*WHAT YOU NEED TO DO*
The entries are to be output once more, word for word.
• • •
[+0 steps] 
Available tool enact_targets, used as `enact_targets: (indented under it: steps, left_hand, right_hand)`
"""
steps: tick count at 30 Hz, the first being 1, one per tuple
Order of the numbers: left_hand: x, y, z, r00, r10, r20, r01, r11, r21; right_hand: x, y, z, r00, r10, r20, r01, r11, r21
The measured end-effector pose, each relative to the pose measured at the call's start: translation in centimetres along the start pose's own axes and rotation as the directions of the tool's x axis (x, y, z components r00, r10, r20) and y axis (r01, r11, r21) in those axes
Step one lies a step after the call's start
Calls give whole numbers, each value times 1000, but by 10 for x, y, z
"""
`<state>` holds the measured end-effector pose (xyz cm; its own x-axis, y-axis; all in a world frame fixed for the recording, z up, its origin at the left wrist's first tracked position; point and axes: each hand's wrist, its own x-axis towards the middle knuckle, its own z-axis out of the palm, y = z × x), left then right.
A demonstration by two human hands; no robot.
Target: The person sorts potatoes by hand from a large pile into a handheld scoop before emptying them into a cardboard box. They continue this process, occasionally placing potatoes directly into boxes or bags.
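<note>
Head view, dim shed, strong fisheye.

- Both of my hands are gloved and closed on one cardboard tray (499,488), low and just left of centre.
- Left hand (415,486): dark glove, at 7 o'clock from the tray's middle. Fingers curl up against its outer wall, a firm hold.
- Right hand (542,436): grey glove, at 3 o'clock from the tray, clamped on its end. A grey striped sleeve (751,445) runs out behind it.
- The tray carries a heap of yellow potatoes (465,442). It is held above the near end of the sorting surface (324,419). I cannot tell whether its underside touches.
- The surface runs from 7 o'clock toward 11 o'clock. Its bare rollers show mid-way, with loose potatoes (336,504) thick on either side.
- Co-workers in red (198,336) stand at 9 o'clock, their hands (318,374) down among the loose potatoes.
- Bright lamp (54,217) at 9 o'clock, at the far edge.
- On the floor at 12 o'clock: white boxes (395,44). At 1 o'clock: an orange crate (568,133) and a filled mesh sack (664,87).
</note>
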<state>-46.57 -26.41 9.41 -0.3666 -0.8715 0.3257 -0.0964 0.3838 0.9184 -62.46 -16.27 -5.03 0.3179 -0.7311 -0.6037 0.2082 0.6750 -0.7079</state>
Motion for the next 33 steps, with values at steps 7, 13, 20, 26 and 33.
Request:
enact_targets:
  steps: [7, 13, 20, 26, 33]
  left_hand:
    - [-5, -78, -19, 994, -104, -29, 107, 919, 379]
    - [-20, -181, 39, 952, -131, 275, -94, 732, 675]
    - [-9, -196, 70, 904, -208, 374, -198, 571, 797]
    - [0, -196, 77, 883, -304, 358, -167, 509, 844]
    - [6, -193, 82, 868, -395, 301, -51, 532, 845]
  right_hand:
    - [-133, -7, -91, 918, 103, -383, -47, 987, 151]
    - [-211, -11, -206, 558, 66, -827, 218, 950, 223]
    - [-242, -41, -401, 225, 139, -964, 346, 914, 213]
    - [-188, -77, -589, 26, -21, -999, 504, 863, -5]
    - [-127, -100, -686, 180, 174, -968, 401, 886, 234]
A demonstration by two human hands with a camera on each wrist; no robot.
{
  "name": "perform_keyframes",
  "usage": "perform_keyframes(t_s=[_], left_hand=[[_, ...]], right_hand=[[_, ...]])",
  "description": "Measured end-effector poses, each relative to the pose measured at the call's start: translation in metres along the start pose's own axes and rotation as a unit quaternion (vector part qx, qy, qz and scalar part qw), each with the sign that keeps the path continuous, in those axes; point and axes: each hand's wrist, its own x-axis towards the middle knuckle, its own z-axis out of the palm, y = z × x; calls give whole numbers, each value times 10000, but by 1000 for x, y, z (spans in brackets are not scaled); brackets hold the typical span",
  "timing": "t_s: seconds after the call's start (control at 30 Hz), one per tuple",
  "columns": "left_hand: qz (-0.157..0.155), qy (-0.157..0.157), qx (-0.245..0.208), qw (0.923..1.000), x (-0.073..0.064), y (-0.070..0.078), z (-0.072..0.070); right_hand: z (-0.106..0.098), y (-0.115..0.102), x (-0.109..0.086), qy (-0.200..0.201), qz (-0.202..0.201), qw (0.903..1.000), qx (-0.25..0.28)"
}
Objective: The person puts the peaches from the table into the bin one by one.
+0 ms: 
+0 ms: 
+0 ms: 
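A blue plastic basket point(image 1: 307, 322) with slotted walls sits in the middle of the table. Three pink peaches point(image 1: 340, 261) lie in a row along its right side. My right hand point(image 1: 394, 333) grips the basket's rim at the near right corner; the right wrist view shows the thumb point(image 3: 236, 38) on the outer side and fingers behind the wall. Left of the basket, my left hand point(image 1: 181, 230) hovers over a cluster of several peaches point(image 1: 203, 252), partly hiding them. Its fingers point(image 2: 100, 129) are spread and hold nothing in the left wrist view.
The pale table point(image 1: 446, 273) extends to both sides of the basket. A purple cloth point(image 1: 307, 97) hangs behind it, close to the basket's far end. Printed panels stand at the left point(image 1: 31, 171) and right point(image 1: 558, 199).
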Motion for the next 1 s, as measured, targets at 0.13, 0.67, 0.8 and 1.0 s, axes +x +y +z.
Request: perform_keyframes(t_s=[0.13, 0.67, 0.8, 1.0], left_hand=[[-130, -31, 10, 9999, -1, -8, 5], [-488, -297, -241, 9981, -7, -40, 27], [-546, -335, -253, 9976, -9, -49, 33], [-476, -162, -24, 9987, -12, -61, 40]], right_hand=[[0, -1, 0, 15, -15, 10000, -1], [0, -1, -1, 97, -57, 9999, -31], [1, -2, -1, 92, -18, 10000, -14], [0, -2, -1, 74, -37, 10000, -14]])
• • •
*THE ANSWER*
[+0 steps] 
Available tool enact_targets, used as `enact_targets: (indented under it: steps, left_hand, right_hand)`
"""
steps: tick count at 30 Hz, the first being 1, one per tuple
Order of the numbers: left_hand: x, y, z, r00, r10, r20, r01, r11, r21; right_hand: x, y, z, r00, r10, r20, r01, r11, r21
The measured end-effector pose, each relative to the pose measured at the call's start: translation in centimetres along the start pose's own axes and rotation as the directions of the tool's x axis (x, y, z components r00, r10, r20) and y axis (r01, r11, r21) in those axes
Step one lies a step after the call's start
Calls give whole numbers, each value times 1000, but by 10 for x, y, z
"""
`<state>` holds the measured end-effector pose (xyz cm; its own x-axis, y-axis; all in a world frame fixed for the recording, z up, its origin at the left wrist's first tracked position; point and axes: each hand's wrist, its own x-axis towards the middle knuckle, its own z-axis out of the palm, y = z × x), left then right.
A demonstration by two human hands; no robot.
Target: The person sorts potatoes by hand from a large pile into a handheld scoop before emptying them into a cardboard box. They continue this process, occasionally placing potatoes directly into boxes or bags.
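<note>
Head view, dim shed, strong fisheye.

- Both of my hands are gloved and closed on one cardboard tray (499,488), low and just left of centre.
- Left hand (415,486): dark glove, at 7 o'clock from the tray's middle. Fingers curl up against its outer wall, a firm hold.
- Right hand (542,436): grey glove, at 3 o'clock from the tray, clamped on its end. A grey striped sleeve (751,445) runs out behind it.
- The tray carries a heap of yellow potatoes (465,442). It is held above the near end of the sorting surface (324,419). I cannot tell whether its underside touches.
- The surface runs from 7 o'clock toward 11 o'clock. Its bare rollers show mid-way, with loose potatoes (336,504) thick on either side.
- Co-workers in red (198,336) stand at 9 o'clock, their hands (318,374) down among the loose potatoes.
- Bright lamp (54,217) at 9 o'clock, at the far edge.
- On the floor at 12 o'clock: white boxes (395,44). At 1 o'clock: an orange crate (568,133) and a filled mesh sack (664,87).
</note>
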<state>-46.57 -26.41 9.41 -0.3666 -0.8715 0.3257 -0.0964 0.3838 0.9184 -62.46 -16.27 -5.03 0.3179 -0.7311 -0.6037 0.2082 0.6750 -0.7079</state>
Motion for the next 33 steps, with values at steps 7, 13, 20, 26 and 33.
Request:
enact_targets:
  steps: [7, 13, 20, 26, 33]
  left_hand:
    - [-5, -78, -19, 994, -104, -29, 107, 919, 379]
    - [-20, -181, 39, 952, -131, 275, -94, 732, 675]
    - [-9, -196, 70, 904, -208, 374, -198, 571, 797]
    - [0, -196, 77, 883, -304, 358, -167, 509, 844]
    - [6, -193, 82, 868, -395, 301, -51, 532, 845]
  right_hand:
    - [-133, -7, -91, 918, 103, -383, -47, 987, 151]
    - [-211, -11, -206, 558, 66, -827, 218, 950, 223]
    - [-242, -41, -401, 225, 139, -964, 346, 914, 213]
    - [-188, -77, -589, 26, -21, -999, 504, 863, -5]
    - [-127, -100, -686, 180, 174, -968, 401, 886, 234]
A demonstration by two human hands with a camera on each wrist; no robot.
{
  "name": "perform_keyframes",
  "usage": "perform_keyframes(t_s=[_], left_hand=[[_, ...]], right_hand=[[_, ...]])",
  "description": "Measured end-effector poses, each relative to the pose measured at the call's start: translation in metres along the start pose's own axes and rotation as a unit quaternion (vector part qx, qy, qz and scalar part qw), each with the sign that keeps the path continuous, in those axes; point and axes: each hand's wrist, its own x-axis towards the middle knuckle, its own z-axis out of the palm, y = z × x; calls give whole numbers, each value times 10000, but by 1000 for x, y, z (spans in brackets are not scaled); brackets hold the typical span",
  "timing": "t_s: seconds after the call's start (control at 30 Hz), one per tuple",
  "columns": "left_hand: qz (-0.157..0.155), qy (-0.157..0.157), qx (-0.245..0.208), qw (0.923..1.000), x (-0.073..0.064), y (-0.070..0.078), z (-0.072..0.070); right_hand: z (-0.106..0.098), y (-0.115..0.102), x (-0.109..0.086), qy (-0.200..0.201), qz (-0.202..0.201), qw (0.903..1.000), qx (-0.25..0.28)"
}
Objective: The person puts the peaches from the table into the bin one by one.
+0 ms: 
+0 ms: 
+0 ms: 
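A blue plastic basket point(image 1: 307, 322) with slotted walls sits in the middle of the table. Three pink peaches point(image 1: 340, 261) lie in a row along its right side. My right hand point(image 1: 394, 333) grips the basket's rim at the near right corner; the right wrist view shows the thumb point(image 3: 236, 38) on the outer side and fingers behind the wall. Left of the basket, my left hand point(image 1: 181, 230) hovers over a cluster of several peaches point(image 1: 203, 252), partly hiding them. Its fingers point(image 2: 100, 129) are spread and hold nothing in the left wrist view.
The pale table point(image 1: 446, 273) extends to both sides of the basket. A purple cloth point(image 1: 307, 97) hangs behind it, close to the basket's far end. Printed panels stand at the left point(image 1: 31, 171) and right point(image 1: 558, 199).
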Motion for the next 1 s, as measured, targets at 0.13, 0.67, 0.8 and 1.0 s, axes +x +y +z.
Request: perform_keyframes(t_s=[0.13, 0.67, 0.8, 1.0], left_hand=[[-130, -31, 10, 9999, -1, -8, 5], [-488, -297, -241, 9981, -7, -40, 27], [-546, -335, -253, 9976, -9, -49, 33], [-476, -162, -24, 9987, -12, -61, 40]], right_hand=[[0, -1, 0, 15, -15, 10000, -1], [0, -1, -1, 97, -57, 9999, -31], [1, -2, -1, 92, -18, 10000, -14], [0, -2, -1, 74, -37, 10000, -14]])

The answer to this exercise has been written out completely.